Snowblind is a tightly-plotted and fast-paced yarn that clearly illustrates that McBride has shaken off his brief slump. Definitely recommended.

Shedding a little light on H.B. Gregory’s Dark Sanctuary

You know you’re getting old when you don’t remember that you’ve already reviewed a book. That’s exactly what happened to me recently, when I requested a review copy of H.B. Gregory’s Dark Sanctuary from Dancing Tuatara Press, an imprint of Ramble House. Fortunately, as soon as I started reading the novel, I realized I’d already read, and reviewed, it. After a little sleuthing work, I was able to dig up my review of the earlier Midnight House edition of the book, which had appeared in Cemetery Dance #36. Whereas the Midnight House edition was a limited edition $40 hardcover, the Dancing Tuatara version is available as a $20 print-on-demand trade paperback, a $35 hardcover, or a $6 ebook.  Dancing Tuatara specializes in reprints from the pulp era, and has now published more than forty titles, so if you’re a fan of pulp fiction, you owe it to yourself to check out the Tuatara titles.  Now, without further ado, I present to you a reprint of my review of Dark Sanctuary–


No review of Dark Sanctuary would be complete without relating its storied history with a certain crowd of book dealers and collectors. As Dwayne Olson relates in his entertaining introduction, this book was included on Karl Wagner’s famous (infamous?) lists of “Best Supernatural Books” which appeared in Twilight Zone magazine in the early ‘80s. As Olson says, Wagner’s lists comprised about one-third readily available titles, one-third mildly-hard-to-obtain titles, and one-third fabulous rarities. Dark Sanctuary falls in the latter category, or at least it has until now. (Note: the Dancing Tuatara edition adds a second introduction, by John Pelan, that is also very interesting.)

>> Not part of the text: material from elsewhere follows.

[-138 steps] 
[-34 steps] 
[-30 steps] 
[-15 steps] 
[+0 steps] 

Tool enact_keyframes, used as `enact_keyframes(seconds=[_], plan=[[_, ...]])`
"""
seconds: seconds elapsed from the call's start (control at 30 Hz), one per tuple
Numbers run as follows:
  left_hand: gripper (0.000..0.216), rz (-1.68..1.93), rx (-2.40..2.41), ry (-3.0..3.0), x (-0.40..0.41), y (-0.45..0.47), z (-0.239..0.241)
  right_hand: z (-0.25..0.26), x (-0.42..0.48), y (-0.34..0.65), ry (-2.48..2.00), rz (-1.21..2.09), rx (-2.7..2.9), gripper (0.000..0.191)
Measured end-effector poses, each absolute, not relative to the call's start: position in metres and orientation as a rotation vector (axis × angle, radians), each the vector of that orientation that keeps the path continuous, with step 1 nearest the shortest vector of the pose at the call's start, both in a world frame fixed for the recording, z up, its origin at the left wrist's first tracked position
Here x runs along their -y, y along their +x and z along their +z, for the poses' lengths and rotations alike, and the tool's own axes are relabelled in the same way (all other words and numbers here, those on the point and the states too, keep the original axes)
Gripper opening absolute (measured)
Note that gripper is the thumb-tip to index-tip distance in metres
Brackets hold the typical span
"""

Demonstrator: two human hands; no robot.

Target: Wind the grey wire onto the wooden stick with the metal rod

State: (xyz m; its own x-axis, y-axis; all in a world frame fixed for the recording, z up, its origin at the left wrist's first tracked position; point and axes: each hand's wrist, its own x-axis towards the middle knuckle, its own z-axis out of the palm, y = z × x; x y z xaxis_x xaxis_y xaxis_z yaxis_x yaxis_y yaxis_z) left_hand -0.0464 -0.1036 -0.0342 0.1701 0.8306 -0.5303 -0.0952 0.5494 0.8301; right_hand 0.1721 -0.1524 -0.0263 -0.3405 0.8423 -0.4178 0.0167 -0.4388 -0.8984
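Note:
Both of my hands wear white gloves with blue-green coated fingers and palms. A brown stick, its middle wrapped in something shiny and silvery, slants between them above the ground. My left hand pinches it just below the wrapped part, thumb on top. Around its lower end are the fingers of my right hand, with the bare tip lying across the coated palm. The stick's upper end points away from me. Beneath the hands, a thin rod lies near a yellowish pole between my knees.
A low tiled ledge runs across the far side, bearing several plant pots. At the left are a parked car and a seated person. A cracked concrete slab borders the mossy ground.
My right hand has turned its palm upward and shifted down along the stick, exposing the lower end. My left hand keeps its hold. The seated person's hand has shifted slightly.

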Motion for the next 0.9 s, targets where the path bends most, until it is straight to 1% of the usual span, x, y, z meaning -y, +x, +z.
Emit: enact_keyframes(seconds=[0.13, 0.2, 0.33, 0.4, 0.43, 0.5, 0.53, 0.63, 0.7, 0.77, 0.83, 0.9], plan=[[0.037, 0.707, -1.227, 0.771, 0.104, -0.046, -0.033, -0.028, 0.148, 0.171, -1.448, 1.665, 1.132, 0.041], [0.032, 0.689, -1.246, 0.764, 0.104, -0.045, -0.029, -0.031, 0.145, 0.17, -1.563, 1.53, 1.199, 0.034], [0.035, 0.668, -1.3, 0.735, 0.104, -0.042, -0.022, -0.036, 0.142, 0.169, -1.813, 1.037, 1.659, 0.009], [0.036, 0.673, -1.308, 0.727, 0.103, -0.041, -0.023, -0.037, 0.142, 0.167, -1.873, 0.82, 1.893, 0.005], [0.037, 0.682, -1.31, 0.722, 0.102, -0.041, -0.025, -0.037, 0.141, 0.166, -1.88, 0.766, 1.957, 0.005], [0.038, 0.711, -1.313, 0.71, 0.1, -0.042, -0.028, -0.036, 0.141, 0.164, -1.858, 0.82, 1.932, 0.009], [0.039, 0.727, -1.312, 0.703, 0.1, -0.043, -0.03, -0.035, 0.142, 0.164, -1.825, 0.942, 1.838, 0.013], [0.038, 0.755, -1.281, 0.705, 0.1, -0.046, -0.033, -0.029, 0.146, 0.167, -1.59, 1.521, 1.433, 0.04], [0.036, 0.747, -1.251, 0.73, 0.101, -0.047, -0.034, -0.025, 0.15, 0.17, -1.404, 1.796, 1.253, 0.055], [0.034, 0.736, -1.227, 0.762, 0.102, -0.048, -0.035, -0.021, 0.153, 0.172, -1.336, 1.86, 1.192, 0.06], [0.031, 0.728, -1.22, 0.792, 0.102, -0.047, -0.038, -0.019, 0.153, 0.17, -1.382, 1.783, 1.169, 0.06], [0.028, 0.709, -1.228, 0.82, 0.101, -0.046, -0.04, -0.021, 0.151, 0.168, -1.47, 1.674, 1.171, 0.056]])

But outside of its scarcity, what of Dark Sanctuary? About three-quarters of the way through, author Gregory provides a nice synopsis of the book, via the following monologue from protagonist Tony Lovell:

“My life was empty, meaningless,” he said; “I realized that when my father died. And the awful responsibility of Kestrel was more than I could bear alone. I turned to Nicholas Gaunt, and he offered me knowledge and power whereby I could rid the world of that horrid thing forever. More than that, he offered me a new philosophy which would show me the meaning of everything, and give me something definite to live for.”

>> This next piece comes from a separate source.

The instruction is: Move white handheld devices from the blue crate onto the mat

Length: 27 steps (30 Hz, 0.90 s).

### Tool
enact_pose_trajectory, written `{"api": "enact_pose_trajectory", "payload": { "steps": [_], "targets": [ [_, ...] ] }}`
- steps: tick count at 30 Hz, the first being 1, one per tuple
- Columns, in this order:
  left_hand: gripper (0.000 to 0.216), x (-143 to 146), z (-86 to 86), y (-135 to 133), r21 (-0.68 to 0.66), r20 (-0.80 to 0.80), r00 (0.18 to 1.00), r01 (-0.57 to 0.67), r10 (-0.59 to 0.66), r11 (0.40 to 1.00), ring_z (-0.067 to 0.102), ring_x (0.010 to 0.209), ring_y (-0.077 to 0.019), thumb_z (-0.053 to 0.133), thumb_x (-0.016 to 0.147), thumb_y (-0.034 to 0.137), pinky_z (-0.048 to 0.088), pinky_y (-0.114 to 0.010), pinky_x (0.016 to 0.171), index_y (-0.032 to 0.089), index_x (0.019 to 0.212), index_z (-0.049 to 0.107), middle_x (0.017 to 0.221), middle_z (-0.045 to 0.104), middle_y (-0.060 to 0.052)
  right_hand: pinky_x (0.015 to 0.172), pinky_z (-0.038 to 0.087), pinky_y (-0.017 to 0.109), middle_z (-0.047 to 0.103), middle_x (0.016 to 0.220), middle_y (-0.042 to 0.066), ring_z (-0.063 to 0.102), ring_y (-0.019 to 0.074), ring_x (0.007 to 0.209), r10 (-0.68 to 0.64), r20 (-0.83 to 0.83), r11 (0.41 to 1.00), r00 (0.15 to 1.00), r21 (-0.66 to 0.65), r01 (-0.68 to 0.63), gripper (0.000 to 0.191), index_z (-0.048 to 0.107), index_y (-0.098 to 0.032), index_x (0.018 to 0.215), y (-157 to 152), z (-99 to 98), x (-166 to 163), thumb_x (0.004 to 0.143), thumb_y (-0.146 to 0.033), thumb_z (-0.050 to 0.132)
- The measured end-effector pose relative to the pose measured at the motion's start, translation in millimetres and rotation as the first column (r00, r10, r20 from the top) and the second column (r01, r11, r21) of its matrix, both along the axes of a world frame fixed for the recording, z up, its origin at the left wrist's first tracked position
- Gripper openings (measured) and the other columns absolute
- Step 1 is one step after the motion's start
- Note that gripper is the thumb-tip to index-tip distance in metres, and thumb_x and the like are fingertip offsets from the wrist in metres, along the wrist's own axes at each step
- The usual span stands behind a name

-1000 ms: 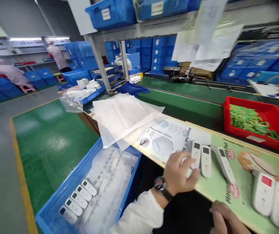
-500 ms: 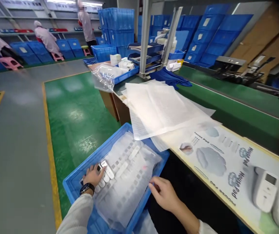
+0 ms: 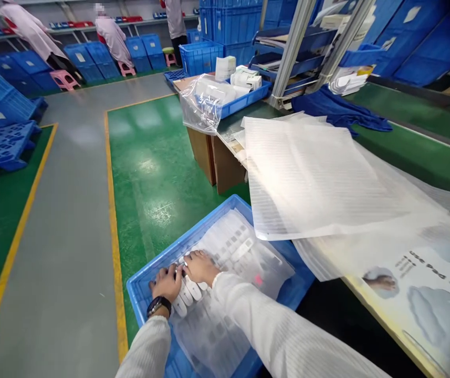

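A blue crate (image 3: 140,274) holds several small white handheld devices (image 3: 187,295), set in a row on a translucent packing sheet (image 3: 225,336). More devices with dark screens show faintly through that sheet. My left hand (image 3: 167,283), with a black watch on the wrist, curls its fingers over the left end of the row. Beside it, my right hand (image 3: 201,266) grips the far ends of the same row, its fingers bent over them. Both hands partly cover the devices, so the fingertips are hard to see.
White packing sheets (image 3: 319,178) overhang the worktable at right, above a printed mouse-pad board (image 3: 437,299). Farther back stand a blue tray (image 3: 244,102) with white items and a metal post (image 3: 293,52). Co-workers (image 3: 110,39) sit or stand near stacked blue crates.
My right hand has moved left from the crate's right edge onto the row of devices, next to my left hand. The view has turned left.
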<state>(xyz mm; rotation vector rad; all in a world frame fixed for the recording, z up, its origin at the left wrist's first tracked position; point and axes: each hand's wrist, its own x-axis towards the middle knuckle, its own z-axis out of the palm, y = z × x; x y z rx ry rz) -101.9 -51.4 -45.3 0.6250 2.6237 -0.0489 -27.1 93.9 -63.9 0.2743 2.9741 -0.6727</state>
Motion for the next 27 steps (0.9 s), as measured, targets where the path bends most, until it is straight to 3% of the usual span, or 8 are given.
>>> {"api": "enact_pose_trajectory", "payload": {
  "steps": [2,5,11,17,21,23,27],
  "targets": [
    [0.059,1.3,-2.4,-4.4,0.001,-0.019,0.999,-0.039,0.039,0.999,0.053,0.129,-0.0347,0.016,0.101,0.045,0.04,-0.055,0.103,0.027,0.135,0.06,0.137,0.059,-0.016,0.098,0.045,0.043,0.067,0.113,0.016,0.06,0.0288,0.11,-0.012,-0.012,1.0,1.0,0.018,0.013,0.032,0.063,-0.012,0.117,-4.4,-5.0,0.0,0.097,-0.034,0.053],
    [0.057,6.6,-9.8,-7.9,0.006,-0.062,0.997,-0.05,0.05,0.999,0.053,0.127,-0.0362,0.019,0.101,0.047,0.041,-0.054,0.099,0.027,0.136,0.059,0.133,0.062,-0.016,0.097,0.045,0.043,0.065,0.114,0.016,0.058,0.0292,0.111,0.011,-0.049,0.999,0.999,0.04,-0.009,0.031,0.063,-0.012,0.115,-5.5,-10.2,4.5,0.095,-0.035,0.055],
    [0.056,4.2,-24.5,-0.8,0.014,-0.206,0.976,-0.075,0.077,0.997,0.063,0.11,-0.0314,0.02,0.102,0.044,0.044,-0.044,0.089,0.021,0.12,0.068,0.115,0.07,-0.015,0.1,0.045,0.046,0.066,0.116,0.016,0.057,0.0299,0.113,0.119,-0.091,0.992,0.989,0.045,-0.115,0.044,0.066,-0.013,0.114,-0.6,-26.4,-13.6,0.101,-0.051,0.048],
    [0.053,-3.6,-28.0,-3.9,0.049,-0.184,0.983,-0.009,0.017,0.999,0.065,0.106,-0.0292,0.024,0.101,0.041,0.047,-0.038,0.086,0.019,0.123,0.068,0.111,0.07,-0.015,0.096,0.048,0.041,0.07,0.111,0.013,0.061,0.0266,0.106,0.169,-0.093,0.985,0.981,0.064,-0.163,0.058,0.066,-0.012,0.114,3.1,-27.0,-24.2,0.099,-0.064,0.047],
    [0.06,0.4,-37.3,-11.4,0.12,-0.256,0.964,-0.045,0.074,0.992,0.062,0.11,-0.0313,0.026,0.099,0.058,0.049,-0.04,0.085,0.024,0.123,0.069,0.121,0.064,-0.016,0.093,0.047,0.042,0.068,0.107,0.013,0.06,0.0281,0.103,0.104,-0.205,0.992,0.973,0.088,-0.088,0.061,0.062,-0.013,0.11,15.0,-14.7,-2.8,0.098,-0.07,0.044],
    [0.062,1.5,-41.6,-14.5,0.111,-0.282,0.958,-0.015,0.046,0.994,0.06,0.116,-0.034,0.03,0.096,0.063,0.049,-0.043,0.089,0.023,0.123,0.068,0.123,0.062,-0.017,0.089,0.047,0.042,0.066,0.103,0.013,0.058,0.0282,0.099,0.04,-0.235,0.997,0.971,0.068,-0.025,0.061,0.059,-0.015,0.107,27.0,-7.9,14.1,0.097,-0.072,0.043],
    [0.065,-7.8,-39.4,-13.3,0.004,-0.129,0.991,0.024,-0.023,1.0,0.061,0.119,-0.037,0.031,0.092,0.067,0.049,-0.049,0.094,0.023,0.125,0.066,0.122,0.066,-0.017,0.082,0.047,0.04,0.063,0.099,0.012,0.056,0.0268,0.092,-0.136,-0.248,0.99,0.959,-0.006,0.14,0.052,0.057,-0.016,0.101,55.7,9.9,51.5,0.097,-0.067,0.046]
  ]
}}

Lovell is a 1930s version of the bored rich kid, and he has recently inherited the desolate castle of Kestrel, located on a barren, foreboding island off the cold, rocky shores of Cornwall. The “horrid thing” he refers to above is an ancient family curse that has plagued the family for generations, but apparently only when each generation’s male heir approaches the end of their life. Lovell’s father, Anthony, Sr., has recently died from a stroke arising from a horrible fright. Tony meanwhile has previously avoided the island like the plague, preferring the pleasures of London, but once his father dies, he finds himself strangely drawn to life on the island.

Seeking to first aid his ailing father before his death, and later to rid the family of the curse, Tony enlists the aid of a “psychotherapist,” Dr. Gaunt, who ventures to Kestrel and begins wielding his influence over the island’s inhabitants. Concerned about his friend’s state of being, Tony’s London-based friend John Hamilton also joins the party, and Valerie Bennett, a rector’s daughter from the coastal town of Pentock, is intertwined in the plot as well.

Given that it was first published more than 75 years ago, Dark Sanctuary holds up very well. Events unfold a bit slowly at first, but there’s a palpable sense of evil in the island setting, and Gregory builds the tension nicely. Collectors and fans of pre-war fiction alike should rejoice that this book is at last available to a wider audience.